Existe un ejercicio muy sencillo y con grandes beneficios que se llama el escaneo corporal y se usa mucho como técnica de concentración. Para que sea realmente efectivo se recomienda que le dediques entre 40 y 50 minutos a este ejercicio, pero el tiempo que puedas dedicarle estará bien. El escaneo corporal consiste en dirigir tu atención a todo tu cuerpo y hacerte consciente de todas y cada una de las sensaciones que recorren cada una de sus partes. Lo más importante es no juzgar tu cuerpo, dolor o incomodidad, si no simplemente notarlo y liberar todo el estrés, tensión o dolor que se haya acumulado.

Hay muchos videos y audios en líneas que te guían paulatinamente a través del escaneo corporal. Si no quieres buscarlos o prefieres ajustar la técnica al tiempo que tienes disponible, el Programa de Reducción de Estrés Basado en Ejercicios de Concentración (The Mindfulness Based Stress Reduction Program) recomienda seguir los siguientes pasos para una práctica sencilla que se puede realizar donde sea y cuando sea:
1. Recuéstate sobre unos cojines con las piernas estiradas frente a ti y los brazos a los lados con las palmas hacia arriba. Tápate con una cobija si eres friolenta para que el frío no te distraiga durante el escaneo. Comienza recostándote y notando cómo se siente estar en contacto con el suelo. Siente el peso de tu cuerpo e identifica los puntos de presión donde tu cuerpo toca el suelo. (Si ya estás en el segundo o tercer trimestre puedes hacer el escaneo sentada.)

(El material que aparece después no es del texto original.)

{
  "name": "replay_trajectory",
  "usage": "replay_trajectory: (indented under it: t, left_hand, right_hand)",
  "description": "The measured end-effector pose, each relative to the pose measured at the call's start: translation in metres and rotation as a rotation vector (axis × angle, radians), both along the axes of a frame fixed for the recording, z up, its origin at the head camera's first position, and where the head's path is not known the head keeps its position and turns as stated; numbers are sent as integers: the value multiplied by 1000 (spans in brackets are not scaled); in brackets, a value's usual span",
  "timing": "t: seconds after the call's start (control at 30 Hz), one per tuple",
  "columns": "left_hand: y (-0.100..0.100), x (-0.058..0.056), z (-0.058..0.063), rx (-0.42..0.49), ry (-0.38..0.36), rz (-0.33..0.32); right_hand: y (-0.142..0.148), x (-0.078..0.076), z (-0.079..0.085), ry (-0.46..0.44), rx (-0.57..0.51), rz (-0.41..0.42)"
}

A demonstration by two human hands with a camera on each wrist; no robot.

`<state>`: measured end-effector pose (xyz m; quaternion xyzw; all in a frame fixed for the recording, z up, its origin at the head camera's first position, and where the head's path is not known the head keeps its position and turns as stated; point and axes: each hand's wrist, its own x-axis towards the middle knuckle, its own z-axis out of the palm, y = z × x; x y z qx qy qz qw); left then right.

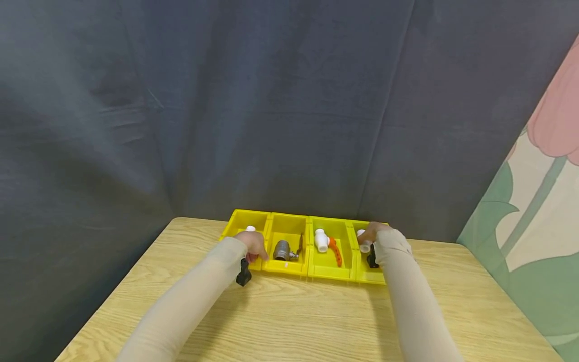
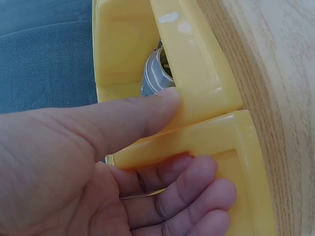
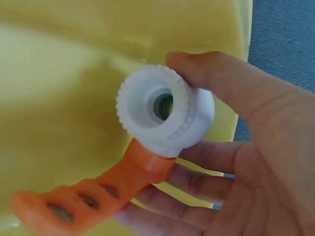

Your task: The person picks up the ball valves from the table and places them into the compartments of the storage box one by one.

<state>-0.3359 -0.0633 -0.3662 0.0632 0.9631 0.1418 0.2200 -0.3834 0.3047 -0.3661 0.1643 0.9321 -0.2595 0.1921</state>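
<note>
My left hand (image 1: pixel 255 245) is over the wall between the two leftmost yellow bins. In the left wrist view its thumb (image 2: pixel 165 103) lies against the second bin's front wall, and the loosely bent fingers hang by the first bin with nothing seen between them. A grey metal valve (image 1: pixel 282 250) sits in the second bin. On the right, my right hand (image 1: pixel 373 232) holds a white plastic ball valve (image 3: pixel 157 105) with an orange handle (image 3: pixel 88 196). The thumb presses its white body from one side while the fingers lie along the other, inside the rightmost bin.
The yellow bins (image 1: pixel 308 274) stand side by side on a wooden table (image 1: pixel 307 317), before a dark curtain (image 1: pixel 280 110). Another white valve (image 1: pixel 321 240) with an orange handle lies in the third bin. A white piece (image 1: pixel 251 229) shows in the leftmost bin.
</note>
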Motion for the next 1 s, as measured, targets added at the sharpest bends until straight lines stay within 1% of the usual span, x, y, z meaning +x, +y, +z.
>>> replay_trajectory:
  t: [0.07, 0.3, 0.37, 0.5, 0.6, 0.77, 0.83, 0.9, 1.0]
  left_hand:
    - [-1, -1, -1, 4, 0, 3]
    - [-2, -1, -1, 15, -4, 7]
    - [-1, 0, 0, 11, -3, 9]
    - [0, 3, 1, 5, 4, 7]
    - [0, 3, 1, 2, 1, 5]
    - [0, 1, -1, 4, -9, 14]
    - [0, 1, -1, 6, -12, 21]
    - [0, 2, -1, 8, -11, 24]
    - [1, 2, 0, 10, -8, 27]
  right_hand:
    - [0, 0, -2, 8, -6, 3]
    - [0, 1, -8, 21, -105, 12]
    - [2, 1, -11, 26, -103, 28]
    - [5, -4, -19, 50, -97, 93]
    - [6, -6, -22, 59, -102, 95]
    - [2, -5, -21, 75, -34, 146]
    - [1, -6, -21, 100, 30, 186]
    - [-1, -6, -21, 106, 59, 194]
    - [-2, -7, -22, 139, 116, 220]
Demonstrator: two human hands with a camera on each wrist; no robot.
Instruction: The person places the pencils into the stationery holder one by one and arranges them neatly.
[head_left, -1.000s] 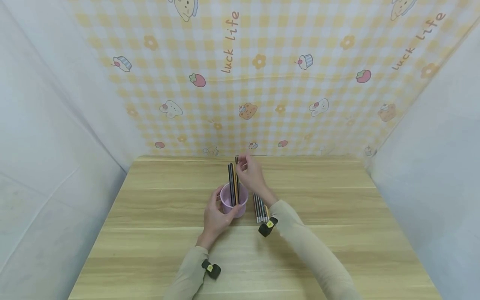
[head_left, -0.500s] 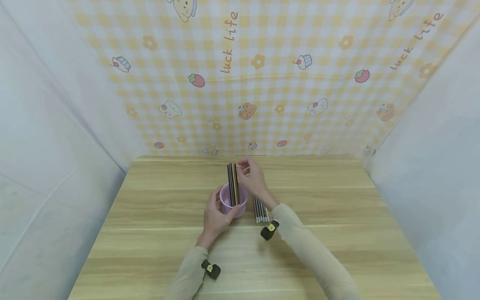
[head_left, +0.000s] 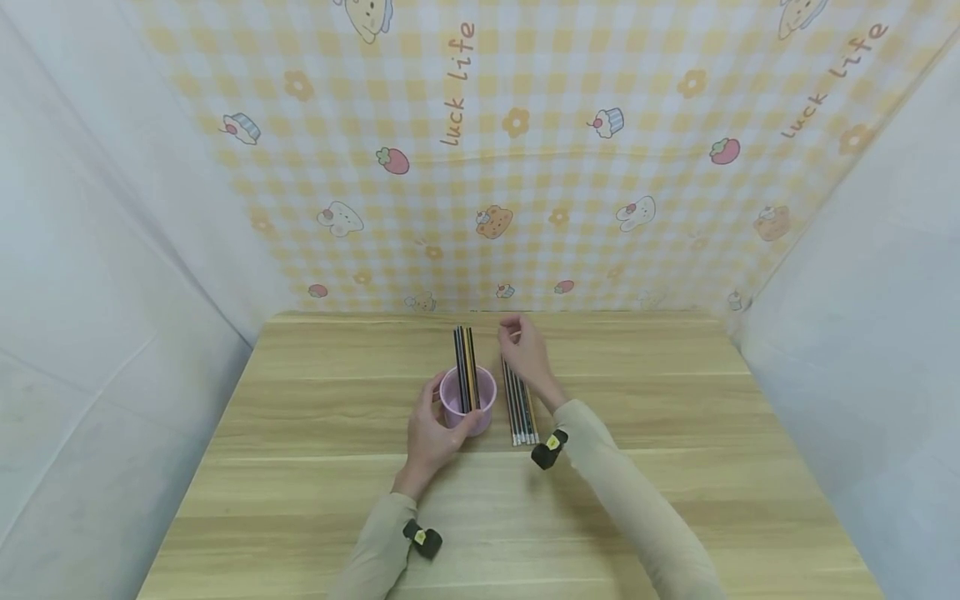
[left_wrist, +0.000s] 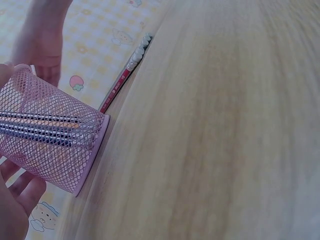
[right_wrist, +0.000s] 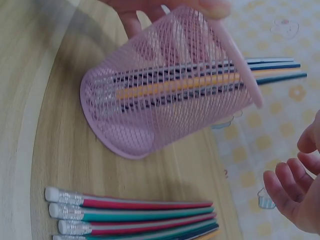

2. Empieza concentrándote en los dedos de los pies del pie izquierdo. No los imagines, solo revisa cómo se sienten. ¿Están fríos? ¿Están tensos? Concéntrate en tus exhalaciones y dirige tu respiración hacia tus dedos. Ahora concéntrate en tu talón y dirige hacia ahí tu respiración. Tú decides cuánto tiempo quieres dedicarle a cada parte del cuerpo.
3. Comienza a subir por tu cuerpo: arco, tobillo, pantorrilla, rodilla, muslo, y después haz lo mismo con tu pierna derecha comenzando por los dedos del pie.
4. Una vez que hayas terminado de escanear tus piernas, continúa hacia arriba y concéntrate en tu pelvis, espalda baja, abdomen, pecho, hombros, brazos, manos, cuello y cabeza.
5. Cuando termines de escanear cada parte de tu cuerpo por separado, únelas, concéntrate en cómo tus dedos se conectan con tu mano, que se conecta con tu brazo, etc. Hazte consciente de tus sensaciones, cómo se siente la cobija sobre ti o el frío que recorre tu piel.

Entre más practiques más sencillo te será mantener la concentración y la atención en tu cuerpo. Si sientes que tu mente divaga mucho, simplemente hazte consciente de ello y luego vuelve a concentrarte en tu respiración. No te preocupes. ¡Diviértete explorando cada rincón de tu cuerpo!